D'autres contacts ont été pris. « Nous avons obtenu que les services de pédiatrie de l'hôpital reçoivent certains de ces enfants avec leurs familles. Le 5 avril, nous avons rencontré les services de médecine scolaire qui devraient assurer le suivi d'autres enfants. » Chaque nouvelle contribution conforte ainsi l'émergence de ce réseau, bâti pour la santé de l'enfant, et de l'adulte qu'il deviendra.

1- Ce sont les chiffres cités par Sandrine Raffin au salon Dietcom, le 10 mars 2005. Ils sont tirés de Surpoids et obésité chez les enfants de 7 à 9 ans, rapport de Marie-Françoise Rolland-Cachera et Katia Castetbon, Institut de veille sanitaire, Cnam, octobre 2004, 39 pages.

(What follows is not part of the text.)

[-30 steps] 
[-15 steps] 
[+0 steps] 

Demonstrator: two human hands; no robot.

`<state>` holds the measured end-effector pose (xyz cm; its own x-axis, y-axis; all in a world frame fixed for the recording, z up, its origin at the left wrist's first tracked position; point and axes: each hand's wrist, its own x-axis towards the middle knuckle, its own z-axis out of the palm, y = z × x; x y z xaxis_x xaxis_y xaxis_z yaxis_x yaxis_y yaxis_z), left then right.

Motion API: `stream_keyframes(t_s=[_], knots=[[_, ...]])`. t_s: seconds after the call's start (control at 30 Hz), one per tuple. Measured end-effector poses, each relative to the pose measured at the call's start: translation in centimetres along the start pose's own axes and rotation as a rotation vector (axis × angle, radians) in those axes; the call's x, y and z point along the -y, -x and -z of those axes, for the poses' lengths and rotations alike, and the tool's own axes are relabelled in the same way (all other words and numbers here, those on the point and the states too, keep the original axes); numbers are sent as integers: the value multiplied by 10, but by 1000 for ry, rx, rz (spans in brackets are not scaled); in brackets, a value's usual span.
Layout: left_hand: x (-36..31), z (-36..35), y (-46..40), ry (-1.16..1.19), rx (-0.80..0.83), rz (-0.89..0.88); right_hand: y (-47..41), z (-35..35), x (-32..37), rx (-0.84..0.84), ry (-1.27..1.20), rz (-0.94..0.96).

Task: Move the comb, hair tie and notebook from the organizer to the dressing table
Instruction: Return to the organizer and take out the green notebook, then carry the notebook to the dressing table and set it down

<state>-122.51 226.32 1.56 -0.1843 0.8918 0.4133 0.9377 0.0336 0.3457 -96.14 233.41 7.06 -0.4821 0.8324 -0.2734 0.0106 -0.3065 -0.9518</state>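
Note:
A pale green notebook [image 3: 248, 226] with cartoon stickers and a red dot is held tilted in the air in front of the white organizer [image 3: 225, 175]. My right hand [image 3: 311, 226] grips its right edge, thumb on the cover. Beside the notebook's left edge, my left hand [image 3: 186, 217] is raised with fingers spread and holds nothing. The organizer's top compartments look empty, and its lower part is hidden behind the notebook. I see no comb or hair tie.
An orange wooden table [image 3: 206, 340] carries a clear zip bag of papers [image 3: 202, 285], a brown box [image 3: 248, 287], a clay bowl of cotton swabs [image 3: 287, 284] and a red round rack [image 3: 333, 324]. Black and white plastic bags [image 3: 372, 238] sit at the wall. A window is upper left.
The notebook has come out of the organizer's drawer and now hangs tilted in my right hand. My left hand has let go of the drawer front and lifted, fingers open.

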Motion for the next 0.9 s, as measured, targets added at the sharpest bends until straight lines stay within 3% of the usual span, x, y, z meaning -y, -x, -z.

2- Cf. L'Infirmière magazine n° 197, septembre 2004, p. 15.

3- « Prévalence du surpoids et de l'obésité chez les enfants de 5-6 ans », Drees, Bulletin d'épidémiologie et d'hygiène, juillet 2003.

4- « Ensemble, prévenons l'obésité des enfants - Un an d'action concrètes auprès de la population », Epode, avril 2005.

initiative

FLEURBAIX-LAVENTIE VILLE SANTÉ

En 1992, deux villes du Pas-de-Calais, Fleurbaix et Laventie, ont lancé une recherche-action contre l'obésité et le surpoids chez les enfants. Les résultats font date. Chez les enfants de 4 à 12 ans de ces deux villes, la fréquence de l'obésité n'a augmenté que de 4 % chez les filles et de 1 % chez les garçons, entre 1992 et 2000. Durant cette période, elle augmentait de 95 % chez les filles et de 195 % chez les garçons de la région.

L'étude Fleurbaix-Laventie ville santé (FLVS) a servi de base pour les programmes Epode. « Ce qui se révèle efficace, ce sont les actions concrètes de proximité visibles et durables, soulignait lors de leur lancement le Dr Jean-Michel Borys, coordinateur des programmes FLVS et Epode. Cela nécessite une bonne synergie entre les différents acteurs locaux : enseignants, médecins, élus, commerçants et grandes surfaces, restaurateurs et producteurs. » Les partenariats et campagnes sur l'alimentation des uns confortent les actions des autres.

Le programme FLVS a montré qu'une information donnée aux enfants permet de « modifier les habitudes alimentaires de toute la famille », résume-t-il lors du premier anniversaire d'Epode en 2005. Cela conduit à diminuer « de façon indirecte mais bien réelle » le poids de l'enfant.